さらに言えば、おしづが梅吉を引き取り・自分の子供(養子)として育てるということは、これは人工的な・契約による「盟約」のようなものです。つまり、これは三人の吉三郎の庚申塚での「血の盟約」と対比されているということです。周知の通り、この芝居の結末において三人の吉三郎は互いに刺し違えて死ぬという形で、自らの悪事の清算を付けなければなりませんでした。対する梅吉が成長して・どのような大人になっていくのか、それはこの芝居では描かれない「未来」なのですが、しかし、それは間違いなく「明るい未来」であることが約束されています。

この陰惨な幕末の芝居「三人吉三廓初買」のなかで、梅吉の未来だけは祝福されている、そのように感じます。この点にこそ、黙阿弥が「通客文里恩愛噺」を「侠客伝吉因果譚」と対照させようとした意図があると思います。そのタイトルは「通客文里恩愛噺」となっていますが、それはネタが谷蛾の「傾城買二筋道」から来ているからなのでして、主人公は文里・一重ではなく、梅吉と女房・おしづであると言ってよろしいのです。

黙阿弥は「一種の超自然的な因果の律があって、それが人間の運命を支配している」という因果応報の理だけは固くこれを信じ、これを終生、処世の方便・信条としていたそうです。幕末の江戸庶民の「そこから抜け出したい・だけど変われない」という閉塞感・無力感、これについては何度か触れましたのでここでは繰り返しませんが、その「因果の律」に代る・「世を治める」もっとも有効な方法として、黙阿弥は「報恩の律」を挙げているように思われます。

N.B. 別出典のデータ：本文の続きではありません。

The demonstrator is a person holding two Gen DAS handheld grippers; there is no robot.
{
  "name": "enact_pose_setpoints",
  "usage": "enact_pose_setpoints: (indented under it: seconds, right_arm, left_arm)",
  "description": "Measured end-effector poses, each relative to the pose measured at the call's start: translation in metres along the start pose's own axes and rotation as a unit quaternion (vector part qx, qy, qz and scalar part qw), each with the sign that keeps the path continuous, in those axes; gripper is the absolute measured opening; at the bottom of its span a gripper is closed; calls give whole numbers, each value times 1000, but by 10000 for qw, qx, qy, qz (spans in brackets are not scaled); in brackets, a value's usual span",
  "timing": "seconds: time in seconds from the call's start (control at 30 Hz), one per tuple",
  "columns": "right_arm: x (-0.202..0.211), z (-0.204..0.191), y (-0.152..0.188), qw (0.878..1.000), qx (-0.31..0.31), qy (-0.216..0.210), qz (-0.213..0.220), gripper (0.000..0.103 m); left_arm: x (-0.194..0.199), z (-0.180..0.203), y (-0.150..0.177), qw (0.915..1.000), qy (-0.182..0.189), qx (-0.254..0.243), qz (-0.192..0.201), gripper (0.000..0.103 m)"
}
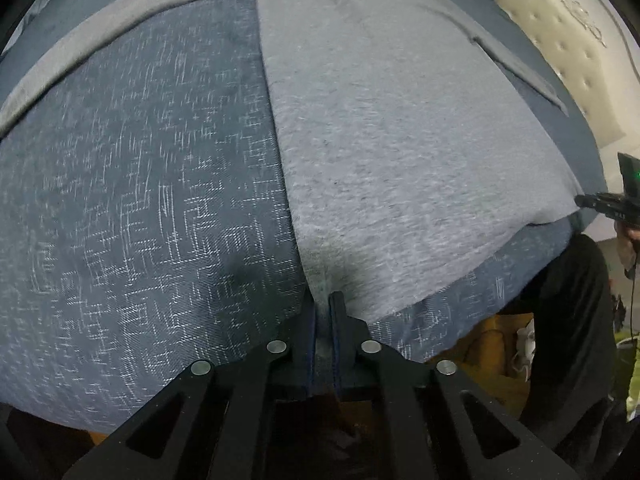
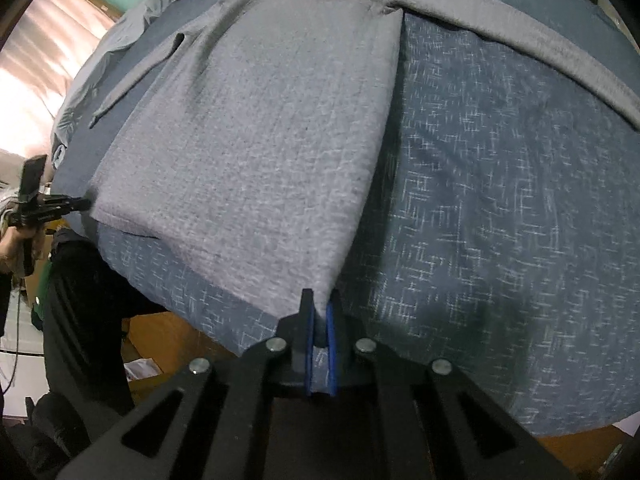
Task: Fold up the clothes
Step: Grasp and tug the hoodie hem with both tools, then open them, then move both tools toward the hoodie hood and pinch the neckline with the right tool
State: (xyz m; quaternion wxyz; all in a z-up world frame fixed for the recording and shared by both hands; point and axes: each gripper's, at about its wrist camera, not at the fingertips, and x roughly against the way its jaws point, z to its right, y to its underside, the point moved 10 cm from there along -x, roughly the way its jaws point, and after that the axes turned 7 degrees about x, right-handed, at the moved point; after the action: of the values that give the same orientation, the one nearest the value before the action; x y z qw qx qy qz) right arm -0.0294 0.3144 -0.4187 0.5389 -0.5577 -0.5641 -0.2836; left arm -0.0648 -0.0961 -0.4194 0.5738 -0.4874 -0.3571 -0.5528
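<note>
1. A grey shirt [image 1: 400,152] lies flat on the blue bedspread [image 1: 140,200].
2. The left gripper [image 1: 323,304] pinches the shirt's near left corner.
3. The right gripper [image 2: 319,300] pinches its near right corner.

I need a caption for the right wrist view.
Right gripper pinching the corner of a grey sweater spread on a blue bedspread.

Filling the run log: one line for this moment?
left claw: shut on grey shirt hem corner | right claw: shut on other corner | blue bedspread beneath
</note>
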Motion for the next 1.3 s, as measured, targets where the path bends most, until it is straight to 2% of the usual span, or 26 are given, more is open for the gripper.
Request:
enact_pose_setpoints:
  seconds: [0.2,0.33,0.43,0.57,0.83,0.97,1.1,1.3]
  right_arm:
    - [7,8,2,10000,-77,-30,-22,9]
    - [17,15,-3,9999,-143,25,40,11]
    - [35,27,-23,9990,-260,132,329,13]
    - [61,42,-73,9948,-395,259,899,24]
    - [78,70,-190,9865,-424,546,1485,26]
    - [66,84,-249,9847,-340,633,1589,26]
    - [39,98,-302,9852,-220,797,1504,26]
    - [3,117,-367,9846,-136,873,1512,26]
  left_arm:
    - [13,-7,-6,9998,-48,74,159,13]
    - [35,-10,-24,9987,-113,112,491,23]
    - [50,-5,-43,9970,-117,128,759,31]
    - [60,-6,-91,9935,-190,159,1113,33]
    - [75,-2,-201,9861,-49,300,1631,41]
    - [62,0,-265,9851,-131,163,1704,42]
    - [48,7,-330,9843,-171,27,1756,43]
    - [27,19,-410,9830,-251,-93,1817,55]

「ここに小さいけれども・まだどうなるか分からないけれども・確かに明るい希望と未来がある」、そう黙阿弥は言っているのです。そう考えますと、「三人吉三廓初買」は確かに三人の吉三郎の物語だけでは完全なものではないのでありましょう。この作品が幕末の世に生まれたことの意味を改めて考えてみたいと思います。

(参考文献)

三人吉三廓初買 (新潮日本古典集成)・・この本は現行の舞台上演台本ではなく、黙阿弥のオリジナルの最も信頼できる形の台本に拠っており、行間に赤字で細かく現代語を付け、訳注も詳細でありますので非常に読みやすく、当時の上演形態を知るうえでも参考になるところの多い本だと思います

(追記)

「三人吉三」のシリーズは、1)「生は暗く死も暗い」、2)「お宝の権威喪失」、3)「三人吉三の三 すくみ」、4)「因果の律を恩愛で断ち切る」の4本から成っています。